Make an exact copy of the lines from the one containing "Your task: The" to the end of the records below, and leave out everything else.

━━ Dataset extract ━━

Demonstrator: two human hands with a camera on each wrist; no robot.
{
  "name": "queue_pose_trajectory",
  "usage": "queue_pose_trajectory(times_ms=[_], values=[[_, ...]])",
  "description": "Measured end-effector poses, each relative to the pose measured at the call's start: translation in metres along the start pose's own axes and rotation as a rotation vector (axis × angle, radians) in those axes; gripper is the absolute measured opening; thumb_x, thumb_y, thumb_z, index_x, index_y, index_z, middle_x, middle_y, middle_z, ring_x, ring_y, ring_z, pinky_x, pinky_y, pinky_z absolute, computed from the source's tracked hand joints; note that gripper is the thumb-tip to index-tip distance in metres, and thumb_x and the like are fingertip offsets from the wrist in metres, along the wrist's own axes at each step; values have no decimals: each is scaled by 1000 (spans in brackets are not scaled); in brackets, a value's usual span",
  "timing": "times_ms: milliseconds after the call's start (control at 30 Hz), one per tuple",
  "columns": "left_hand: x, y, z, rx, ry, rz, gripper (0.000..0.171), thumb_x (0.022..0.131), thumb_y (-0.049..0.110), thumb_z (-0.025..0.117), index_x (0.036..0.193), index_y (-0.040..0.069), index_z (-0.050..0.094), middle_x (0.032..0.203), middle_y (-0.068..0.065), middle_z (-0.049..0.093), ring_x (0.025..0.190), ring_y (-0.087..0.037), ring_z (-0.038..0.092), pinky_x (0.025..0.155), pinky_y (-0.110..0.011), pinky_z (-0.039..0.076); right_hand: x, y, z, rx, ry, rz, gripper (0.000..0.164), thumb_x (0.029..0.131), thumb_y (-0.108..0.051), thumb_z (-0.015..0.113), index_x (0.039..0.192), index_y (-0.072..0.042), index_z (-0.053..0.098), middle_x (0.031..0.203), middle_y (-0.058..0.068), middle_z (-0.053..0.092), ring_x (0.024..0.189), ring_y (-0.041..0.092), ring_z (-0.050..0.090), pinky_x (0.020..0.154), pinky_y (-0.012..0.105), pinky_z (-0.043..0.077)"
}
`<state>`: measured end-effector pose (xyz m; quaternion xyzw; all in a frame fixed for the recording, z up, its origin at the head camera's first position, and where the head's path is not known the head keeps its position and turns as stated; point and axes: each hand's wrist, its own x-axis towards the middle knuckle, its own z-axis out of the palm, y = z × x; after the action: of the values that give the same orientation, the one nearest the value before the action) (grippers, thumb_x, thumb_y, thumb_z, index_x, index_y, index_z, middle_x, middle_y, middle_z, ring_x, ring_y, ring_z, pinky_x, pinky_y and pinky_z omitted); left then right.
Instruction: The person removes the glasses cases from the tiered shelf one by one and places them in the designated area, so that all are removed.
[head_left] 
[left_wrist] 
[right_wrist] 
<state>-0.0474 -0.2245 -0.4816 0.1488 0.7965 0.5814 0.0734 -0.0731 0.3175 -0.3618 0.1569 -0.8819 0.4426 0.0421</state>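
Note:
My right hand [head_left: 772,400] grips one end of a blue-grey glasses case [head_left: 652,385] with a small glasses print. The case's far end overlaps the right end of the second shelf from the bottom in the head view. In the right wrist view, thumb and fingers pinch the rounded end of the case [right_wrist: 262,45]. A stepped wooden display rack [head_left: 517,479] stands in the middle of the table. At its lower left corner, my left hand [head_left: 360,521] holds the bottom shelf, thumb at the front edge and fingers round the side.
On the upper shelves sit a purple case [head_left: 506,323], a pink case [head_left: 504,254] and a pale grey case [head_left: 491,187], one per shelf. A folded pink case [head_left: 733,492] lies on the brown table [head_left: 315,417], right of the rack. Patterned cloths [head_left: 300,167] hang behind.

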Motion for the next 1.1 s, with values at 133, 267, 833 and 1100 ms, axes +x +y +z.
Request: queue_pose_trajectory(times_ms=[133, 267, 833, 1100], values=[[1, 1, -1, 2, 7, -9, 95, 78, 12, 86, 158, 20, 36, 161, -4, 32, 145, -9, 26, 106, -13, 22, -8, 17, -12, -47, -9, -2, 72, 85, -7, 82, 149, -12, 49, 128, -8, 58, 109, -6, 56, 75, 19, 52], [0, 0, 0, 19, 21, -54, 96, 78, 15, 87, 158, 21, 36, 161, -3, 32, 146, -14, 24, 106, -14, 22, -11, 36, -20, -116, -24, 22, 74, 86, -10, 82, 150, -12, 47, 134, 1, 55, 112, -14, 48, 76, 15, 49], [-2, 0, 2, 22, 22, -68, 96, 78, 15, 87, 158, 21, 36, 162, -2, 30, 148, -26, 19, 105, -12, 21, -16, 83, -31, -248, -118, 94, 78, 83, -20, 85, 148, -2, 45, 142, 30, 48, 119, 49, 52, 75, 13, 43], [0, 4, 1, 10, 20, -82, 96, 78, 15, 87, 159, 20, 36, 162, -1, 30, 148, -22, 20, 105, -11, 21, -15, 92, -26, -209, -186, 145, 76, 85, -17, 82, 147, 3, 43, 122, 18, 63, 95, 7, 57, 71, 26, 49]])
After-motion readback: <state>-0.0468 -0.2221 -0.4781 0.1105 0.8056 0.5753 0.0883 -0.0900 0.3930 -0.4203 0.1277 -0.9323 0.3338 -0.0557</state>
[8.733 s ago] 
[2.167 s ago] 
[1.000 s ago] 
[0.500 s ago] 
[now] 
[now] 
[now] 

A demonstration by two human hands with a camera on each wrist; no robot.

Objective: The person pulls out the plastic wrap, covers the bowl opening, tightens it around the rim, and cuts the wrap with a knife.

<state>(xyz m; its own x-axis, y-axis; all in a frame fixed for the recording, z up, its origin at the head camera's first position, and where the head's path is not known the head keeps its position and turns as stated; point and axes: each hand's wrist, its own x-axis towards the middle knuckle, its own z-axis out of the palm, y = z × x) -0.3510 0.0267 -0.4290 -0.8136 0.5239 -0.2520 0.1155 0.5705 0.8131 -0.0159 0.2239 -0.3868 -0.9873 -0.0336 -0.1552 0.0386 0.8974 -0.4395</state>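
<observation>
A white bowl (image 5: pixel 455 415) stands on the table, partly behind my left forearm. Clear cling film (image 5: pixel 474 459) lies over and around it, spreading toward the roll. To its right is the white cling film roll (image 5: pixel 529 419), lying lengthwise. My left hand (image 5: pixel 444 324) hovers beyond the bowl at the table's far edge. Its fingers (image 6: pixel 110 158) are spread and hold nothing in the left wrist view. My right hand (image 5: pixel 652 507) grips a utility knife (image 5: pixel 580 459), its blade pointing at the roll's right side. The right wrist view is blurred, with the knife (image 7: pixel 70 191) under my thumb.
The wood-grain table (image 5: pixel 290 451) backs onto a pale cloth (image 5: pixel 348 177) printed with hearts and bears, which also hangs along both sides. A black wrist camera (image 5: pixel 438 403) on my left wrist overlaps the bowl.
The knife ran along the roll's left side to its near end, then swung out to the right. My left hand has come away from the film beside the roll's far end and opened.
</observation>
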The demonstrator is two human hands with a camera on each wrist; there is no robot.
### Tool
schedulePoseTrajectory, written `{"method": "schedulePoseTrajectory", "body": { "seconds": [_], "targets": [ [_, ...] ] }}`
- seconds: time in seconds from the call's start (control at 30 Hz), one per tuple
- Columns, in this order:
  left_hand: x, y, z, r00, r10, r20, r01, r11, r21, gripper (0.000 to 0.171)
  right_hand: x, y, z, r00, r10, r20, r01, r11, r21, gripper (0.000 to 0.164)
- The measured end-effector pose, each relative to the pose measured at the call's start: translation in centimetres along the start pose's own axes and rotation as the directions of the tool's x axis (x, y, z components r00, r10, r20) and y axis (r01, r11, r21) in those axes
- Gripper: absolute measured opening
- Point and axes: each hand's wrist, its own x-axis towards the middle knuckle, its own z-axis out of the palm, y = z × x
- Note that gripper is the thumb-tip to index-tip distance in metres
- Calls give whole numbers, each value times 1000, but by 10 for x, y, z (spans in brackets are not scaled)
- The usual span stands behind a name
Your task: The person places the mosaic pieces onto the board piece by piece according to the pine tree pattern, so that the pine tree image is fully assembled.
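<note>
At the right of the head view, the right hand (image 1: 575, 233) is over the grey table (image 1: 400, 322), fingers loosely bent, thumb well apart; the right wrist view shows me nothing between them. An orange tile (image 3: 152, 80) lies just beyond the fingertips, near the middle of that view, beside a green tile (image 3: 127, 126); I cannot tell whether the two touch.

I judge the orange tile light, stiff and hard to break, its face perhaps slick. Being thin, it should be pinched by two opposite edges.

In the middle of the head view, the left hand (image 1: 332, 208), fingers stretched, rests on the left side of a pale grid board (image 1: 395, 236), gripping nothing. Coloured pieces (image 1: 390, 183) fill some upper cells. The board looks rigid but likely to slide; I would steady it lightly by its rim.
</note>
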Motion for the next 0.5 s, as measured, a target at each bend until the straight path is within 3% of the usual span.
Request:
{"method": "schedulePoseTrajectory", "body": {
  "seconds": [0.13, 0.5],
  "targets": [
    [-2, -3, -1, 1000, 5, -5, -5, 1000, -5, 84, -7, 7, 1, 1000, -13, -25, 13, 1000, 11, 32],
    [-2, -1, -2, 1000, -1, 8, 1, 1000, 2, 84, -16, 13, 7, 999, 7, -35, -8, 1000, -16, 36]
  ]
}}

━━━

Response to the exercise:
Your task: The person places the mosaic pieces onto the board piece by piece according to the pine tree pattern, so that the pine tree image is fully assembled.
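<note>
At the right of the head view, the right hand (image 1: 575, 233) is over the grey table (image 1: 400, 322), fingers loosely bent, thumb well apart; the right wrist view shows me nothing between them. An orange tile (image 3: 152, 80) lies just beyond the fingertips, near the middle of that view, beside a green tile (image 3: 127, 126); I cannot tell whether the two touch.

I judge the orange tile light, stiff and hard to break, its face perhaps slick. Being thin, it should be pinched by two opposite edges.

In the middle of the head view, the left hand (image 1: 332, 208), fingers stretched, rests on the left side of a pale grid board (image 1: 395, 236), gripping nothing. Coloured pieces (image 1: 390, 183) fill some upper cells. The board looks rigid but likely to slide; I would steady it lightly by its rim.
</note>
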Motion for the next 0.5 s, as measured, a target at each bend until the straight path is within 3% of the usual span.
Request:
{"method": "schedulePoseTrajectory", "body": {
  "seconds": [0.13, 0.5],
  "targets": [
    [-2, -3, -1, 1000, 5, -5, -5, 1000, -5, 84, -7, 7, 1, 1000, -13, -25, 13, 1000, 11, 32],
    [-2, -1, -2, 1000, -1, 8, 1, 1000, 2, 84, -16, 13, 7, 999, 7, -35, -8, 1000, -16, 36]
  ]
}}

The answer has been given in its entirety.